▶ [Aim of the exercise]:
For the listing below, print exactly the lines from the line with "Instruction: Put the" to the line with "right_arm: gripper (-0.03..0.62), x", both included, and nothing beyond them.

▶ [Supplied records]:
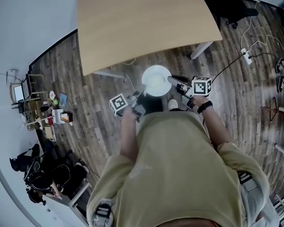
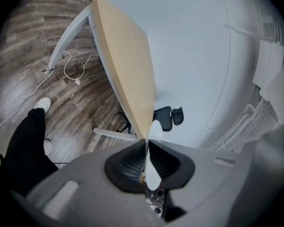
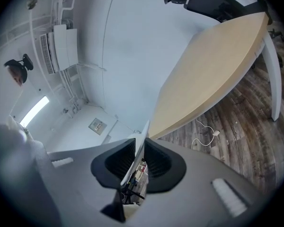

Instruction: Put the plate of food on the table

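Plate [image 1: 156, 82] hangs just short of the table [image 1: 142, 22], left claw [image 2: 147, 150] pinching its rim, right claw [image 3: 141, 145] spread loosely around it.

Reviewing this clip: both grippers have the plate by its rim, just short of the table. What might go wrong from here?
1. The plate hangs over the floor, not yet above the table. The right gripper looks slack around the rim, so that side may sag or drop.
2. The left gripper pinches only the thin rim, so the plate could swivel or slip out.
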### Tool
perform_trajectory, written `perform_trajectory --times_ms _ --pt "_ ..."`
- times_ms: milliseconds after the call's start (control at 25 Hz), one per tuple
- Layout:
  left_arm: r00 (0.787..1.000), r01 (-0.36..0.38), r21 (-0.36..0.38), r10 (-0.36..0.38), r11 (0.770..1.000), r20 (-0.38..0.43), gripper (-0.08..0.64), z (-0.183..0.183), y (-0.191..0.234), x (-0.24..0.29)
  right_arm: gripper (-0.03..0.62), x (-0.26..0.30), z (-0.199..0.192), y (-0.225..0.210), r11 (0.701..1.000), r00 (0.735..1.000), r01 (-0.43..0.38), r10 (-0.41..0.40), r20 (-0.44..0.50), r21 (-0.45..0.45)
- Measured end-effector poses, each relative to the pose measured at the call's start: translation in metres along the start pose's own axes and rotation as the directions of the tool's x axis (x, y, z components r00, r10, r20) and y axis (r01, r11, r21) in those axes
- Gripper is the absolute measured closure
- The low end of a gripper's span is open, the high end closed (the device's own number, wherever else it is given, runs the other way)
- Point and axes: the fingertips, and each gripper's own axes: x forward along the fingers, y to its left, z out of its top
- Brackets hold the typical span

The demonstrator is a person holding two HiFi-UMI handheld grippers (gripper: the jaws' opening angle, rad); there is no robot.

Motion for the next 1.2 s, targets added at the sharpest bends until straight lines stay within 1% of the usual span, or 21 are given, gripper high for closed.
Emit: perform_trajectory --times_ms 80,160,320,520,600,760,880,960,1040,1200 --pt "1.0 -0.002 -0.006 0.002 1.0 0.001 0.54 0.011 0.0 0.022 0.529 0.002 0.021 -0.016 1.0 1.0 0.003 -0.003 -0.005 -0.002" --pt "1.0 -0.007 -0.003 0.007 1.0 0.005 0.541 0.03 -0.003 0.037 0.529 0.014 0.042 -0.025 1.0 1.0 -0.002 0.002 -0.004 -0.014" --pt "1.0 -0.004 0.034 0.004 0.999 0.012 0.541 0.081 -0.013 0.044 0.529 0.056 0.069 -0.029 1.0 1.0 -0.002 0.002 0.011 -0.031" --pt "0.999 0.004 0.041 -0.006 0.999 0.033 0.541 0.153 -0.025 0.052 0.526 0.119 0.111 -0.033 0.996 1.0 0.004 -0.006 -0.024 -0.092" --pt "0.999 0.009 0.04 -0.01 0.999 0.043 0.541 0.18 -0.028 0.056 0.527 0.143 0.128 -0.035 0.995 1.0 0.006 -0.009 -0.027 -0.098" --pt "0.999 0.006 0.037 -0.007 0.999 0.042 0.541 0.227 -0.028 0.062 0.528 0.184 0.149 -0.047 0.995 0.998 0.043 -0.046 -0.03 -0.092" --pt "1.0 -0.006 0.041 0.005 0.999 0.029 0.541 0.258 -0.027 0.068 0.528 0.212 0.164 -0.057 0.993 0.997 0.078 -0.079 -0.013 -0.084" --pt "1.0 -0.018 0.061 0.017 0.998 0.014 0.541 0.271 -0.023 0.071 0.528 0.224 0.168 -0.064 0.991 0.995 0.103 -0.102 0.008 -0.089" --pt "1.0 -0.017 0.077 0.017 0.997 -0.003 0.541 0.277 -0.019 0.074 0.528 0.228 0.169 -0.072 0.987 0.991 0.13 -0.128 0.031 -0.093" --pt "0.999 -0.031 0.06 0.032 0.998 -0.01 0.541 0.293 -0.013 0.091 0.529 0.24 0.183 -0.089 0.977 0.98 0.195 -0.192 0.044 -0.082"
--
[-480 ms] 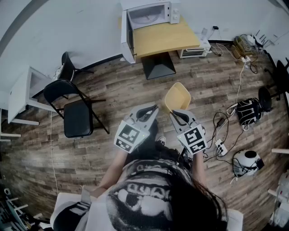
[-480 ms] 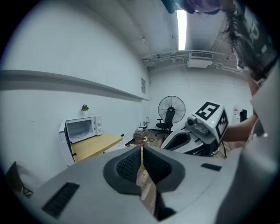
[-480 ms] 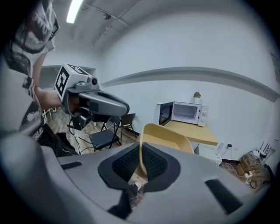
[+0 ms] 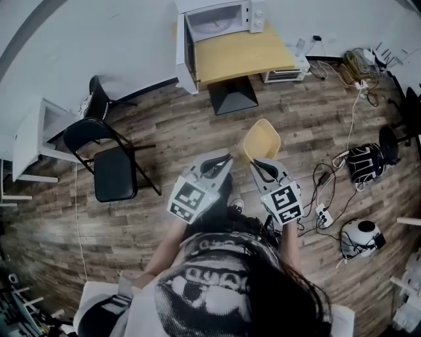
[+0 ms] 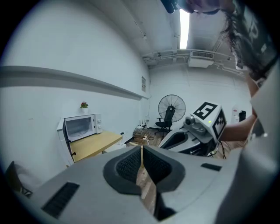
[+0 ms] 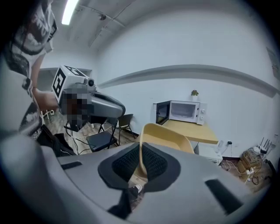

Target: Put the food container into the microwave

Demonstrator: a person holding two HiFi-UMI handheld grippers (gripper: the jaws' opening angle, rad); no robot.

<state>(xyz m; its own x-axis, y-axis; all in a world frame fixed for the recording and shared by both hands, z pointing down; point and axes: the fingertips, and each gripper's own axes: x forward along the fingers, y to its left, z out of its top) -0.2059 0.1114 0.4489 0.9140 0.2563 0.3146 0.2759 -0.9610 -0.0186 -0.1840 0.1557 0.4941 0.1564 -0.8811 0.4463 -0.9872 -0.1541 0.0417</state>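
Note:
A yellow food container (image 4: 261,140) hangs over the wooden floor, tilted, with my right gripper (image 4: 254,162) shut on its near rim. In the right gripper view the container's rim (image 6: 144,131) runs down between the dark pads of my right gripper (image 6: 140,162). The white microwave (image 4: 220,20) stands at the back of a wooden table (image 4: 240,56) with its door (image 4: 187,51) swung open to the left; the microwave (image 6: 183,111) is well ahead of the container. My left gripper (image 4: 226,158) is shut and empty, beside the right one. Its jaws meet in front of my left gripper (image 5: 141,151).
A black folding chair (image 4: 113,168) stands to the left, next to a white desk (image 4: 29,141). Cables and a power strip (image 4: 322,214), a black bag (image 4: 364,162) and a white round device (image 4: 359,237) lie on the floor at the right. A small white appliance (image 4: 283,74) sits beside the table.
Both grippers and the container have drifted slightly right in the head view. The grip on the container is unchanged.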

▶ [Written response]:
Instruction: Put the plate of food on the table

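Plate [image 1: 156, 82] hangs just short of the table [image 1: 142, 22], left claw [image 2: 147, 150] pinching its rim, right claw [image 3: 141, 145] spread loosely around it.

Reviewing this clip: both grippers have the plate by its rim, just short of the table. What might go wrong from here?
1. The plate hangs over the floor, not yet above the table. The right gripper looks slack around the rim, so that side may sag or drop.
2. The left gripper pinches only the thin rim, so the plate could swivel or slip out.
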### Tool
perform_trajectory, written `perform_trajectory --times_ms _ --pt "_ ..."`
- times_ms: milliseconds after the call's start (control at 25 Hz), one per tuple
- Layout:
  left_arm: r00 (0.787..1.000), r01 (-0.36..0.38), r21 (-0.36..0.38), r10 (-0.36..0.38), r11 (0.770..1.000), r20 (-0.38..0.43), gripper (-0.08..0.64), z (-0.183..0.183), y (-0.191..0.234), x (-0.24..0.29)
  right_arm: gripper (-0.03..0.62), x (-0.26..0.30), z (-0.199..0.192), y (-0.225..0.210), r11 (0.701..1.000), r00 (0.735..1.000), r01 (-0.43..0.38), r10 (-0.41..0.40), r20 (-0.44..0.50), r21 (-0.45..0.45)

The output for this exercise is now complete.